--- EXERCISE DETAILS ---
From the listing that follows, reproduce only the lines from the one holding "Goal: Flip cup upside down" through the one holding "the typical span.", both included, with no pictures.
THE DATA section start
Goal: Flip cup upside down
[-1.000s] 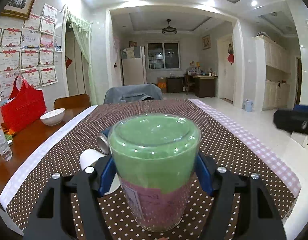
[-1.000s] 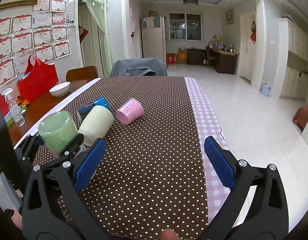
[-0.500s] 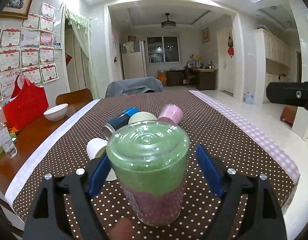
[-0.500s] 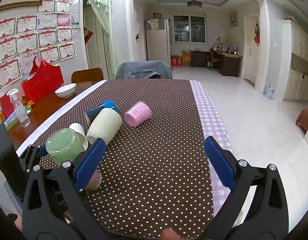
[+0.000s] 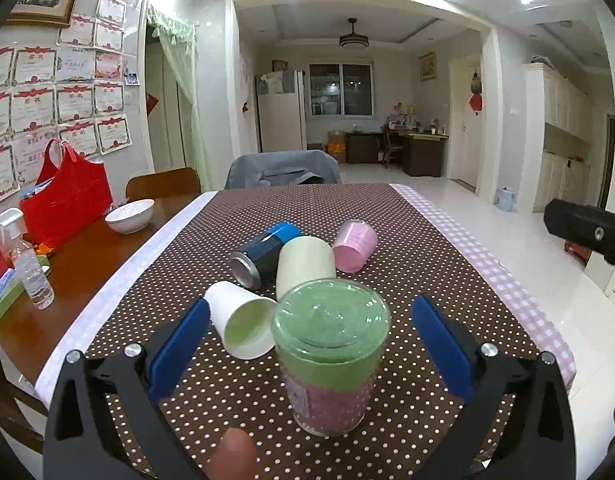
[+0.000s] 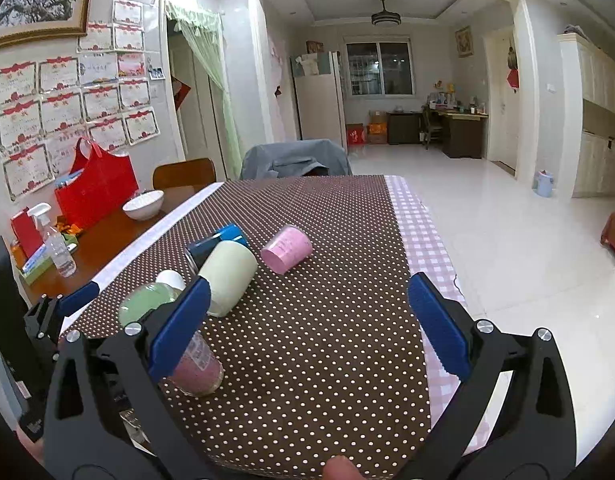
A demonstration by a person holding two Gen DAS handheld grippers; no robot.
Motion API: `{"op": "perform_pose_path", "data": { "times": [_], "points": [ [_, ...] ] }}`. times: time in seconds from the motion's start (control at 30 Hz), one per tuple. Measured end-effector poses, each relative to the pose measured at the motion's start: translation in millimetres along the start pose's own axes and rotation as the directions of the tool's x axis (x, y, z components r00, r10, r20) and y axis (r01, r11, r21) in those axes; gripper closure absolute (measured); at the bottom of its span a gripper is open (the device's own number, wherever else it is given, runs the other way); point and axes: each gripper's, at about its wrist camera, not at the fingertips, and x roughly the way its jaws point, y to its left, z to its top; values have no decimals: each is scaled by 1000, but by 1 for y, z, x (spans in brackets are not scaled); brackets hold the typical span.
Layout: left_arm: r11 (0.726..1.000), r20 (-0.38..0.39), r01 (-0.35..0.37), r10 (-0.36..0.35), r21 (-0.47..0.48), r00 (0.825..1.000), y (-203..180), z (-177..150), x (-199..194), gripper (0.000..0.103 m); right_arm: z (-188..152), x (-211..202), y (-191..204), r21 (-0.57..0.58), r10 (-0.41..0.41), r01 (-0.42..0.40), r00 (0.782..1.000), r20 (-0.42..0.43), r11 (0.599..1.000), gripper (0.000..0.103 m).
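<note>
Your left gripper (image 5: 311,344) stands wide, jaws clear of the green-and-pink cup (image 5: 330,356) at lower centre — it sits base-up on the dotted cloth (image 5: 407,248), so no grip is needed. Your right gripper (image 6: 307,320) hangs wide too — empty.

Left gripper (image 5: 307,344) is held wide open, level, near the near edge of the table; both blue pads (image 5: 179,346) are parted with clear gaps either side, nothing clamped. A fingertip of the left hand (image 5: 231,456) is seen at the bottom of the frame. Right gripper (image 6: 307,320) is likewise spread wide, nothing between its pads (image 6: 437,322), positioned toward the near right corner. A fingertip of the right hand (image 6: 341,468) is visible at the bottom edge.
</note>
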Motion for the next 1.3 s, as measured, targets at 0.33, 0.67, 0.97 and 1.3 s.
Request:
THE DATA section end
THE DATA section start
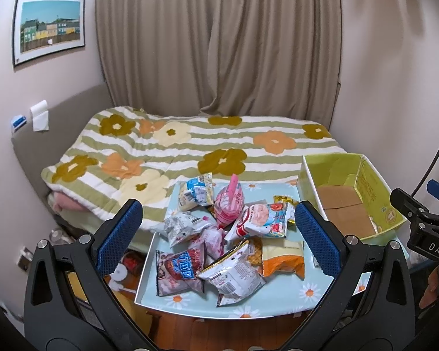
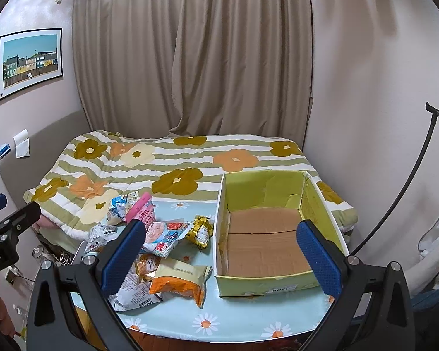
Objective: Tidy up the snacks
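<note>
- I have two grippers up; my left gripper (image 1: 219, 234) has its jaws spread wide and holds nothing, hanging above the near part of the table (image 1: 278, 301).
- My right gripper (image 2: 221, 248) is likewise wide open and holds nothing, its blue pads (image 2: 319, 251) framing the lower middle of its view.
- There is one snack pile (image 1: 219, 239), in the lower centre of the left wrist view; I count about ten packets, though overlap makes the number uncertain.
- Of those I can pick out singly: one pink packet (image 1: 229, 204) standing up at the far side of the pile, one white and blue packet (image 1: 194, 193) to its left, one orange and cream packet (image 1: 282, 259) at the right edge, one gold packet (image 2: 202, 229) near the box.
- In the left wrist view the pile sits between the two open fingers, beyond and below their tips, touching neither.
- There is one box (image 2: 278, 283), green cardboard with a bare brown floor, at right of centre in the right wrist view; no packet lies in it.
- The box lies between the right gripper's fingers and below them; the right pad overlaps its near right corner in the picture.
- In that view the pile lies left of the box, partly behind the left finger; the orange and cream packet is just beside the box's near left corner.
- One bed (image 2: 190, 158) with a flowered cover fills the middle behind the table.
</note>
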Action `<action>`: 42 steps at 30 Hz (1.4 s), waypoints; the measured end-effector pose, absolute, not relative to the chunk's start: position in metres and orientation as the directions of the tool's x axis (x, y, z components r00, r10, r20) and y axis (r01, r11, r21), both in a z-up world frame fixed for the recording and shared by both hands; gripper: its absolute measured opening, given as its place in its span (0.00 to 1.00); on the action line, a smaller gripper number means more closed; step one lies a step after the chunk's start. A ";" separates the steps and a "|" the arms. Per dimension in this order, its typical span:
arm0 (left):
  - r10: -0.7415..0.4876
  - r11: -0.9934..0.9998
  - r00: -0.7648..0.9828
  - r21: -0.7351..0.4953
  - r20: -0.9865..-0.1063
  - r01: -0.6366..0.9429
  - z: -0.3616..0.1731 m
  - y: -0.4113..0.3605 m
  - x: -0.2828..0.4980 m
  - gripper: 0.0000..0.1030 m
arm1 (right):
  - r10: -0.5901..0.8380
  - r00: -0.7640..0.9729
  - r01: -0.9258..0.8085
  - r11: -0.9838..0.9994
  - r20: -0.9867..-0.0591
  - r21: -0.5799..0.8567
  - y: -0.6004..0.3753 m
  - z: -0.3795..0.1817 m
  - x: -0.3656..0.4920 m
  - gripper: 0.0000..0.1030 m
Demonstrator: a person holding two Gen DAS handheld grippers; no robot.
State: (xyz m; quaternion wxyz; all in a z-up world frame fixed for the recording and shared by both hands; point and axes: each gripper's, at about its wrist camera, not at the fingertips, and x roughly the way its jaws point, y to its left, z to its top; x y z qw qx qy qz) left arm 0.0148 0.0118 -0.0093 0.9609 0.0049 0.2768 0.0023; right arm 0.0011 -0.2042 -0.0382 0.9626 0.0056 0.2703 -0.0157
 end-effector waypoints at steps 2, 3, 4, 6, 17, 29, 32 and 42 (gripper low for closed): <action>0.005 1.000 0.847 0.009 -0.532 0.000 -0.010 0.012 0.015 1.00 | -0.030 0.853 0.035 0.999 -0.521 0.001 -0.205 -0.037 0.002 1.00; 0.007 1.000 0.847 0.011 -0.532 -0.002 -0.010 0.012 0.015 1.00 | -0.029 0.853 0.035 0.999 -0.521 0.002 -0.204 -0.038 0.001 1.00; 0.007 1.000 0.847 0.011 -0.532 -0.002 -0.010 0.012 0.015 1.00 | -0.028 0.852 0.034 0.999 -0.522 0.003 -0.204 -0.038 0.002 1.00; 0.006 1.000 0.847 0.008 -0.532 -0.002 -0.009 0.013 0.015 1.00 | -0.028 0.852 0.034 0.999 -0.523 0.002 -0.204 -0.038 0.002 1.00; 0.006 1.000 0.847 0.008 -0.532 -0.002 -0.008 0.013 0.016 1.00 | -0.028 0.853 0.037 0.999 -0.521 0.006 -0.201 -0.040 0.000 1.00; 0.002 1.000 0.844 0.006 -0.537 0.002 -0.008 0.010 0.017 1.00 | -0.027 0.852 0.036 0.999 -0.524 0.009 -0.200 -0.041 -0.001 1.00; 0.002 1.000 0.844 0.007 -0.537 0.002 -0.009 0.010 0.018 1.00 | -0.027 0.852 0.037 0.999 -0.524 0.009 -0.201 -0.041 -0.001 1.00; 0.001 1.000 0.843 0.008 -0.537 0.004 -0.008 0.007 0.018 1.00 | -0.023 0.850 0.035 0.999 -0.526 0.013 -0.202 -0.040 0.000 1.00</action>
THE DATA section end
--- TASK RESULT ---
Goal: Flip cup upside down
[-1.000s] 
[-1.000s] 
[-0.500s] 
[-0.500s] 
[+0.000s] 
[+0.000s] 
A demonstration by a person holding two Gen DAS handheld grippers; no robot.
Motion API: `{"op": "perform_pose_path", "data": { "times": [_], "points": [ [_, ...] ] }}`. times: time in seconds from the motion's start (control at 30 Hz), one per tuple. Measured end-effector poses, each relative to the pose measured at the motion's start: translation in millimetres along the start pose's own axes and rotation as the directions of the tool's x axis (x, y, z components r00, r10, r20) and y axis (r01, r11, r21) in those axes; gripper closure absolute (measured); at the bottom of its span a gripper is open (the device's own number, wherever else it is given, runs the other way); point and axes: each gripper's, at about its wrist camera, not at the fingertips, and x roughly the way its jaws point, y to its left, z to its top; values have no decimals: each is scaled by 1000, but by 1 for y, z, x (spans in brackets are not scaled); brackets hold the typical span.

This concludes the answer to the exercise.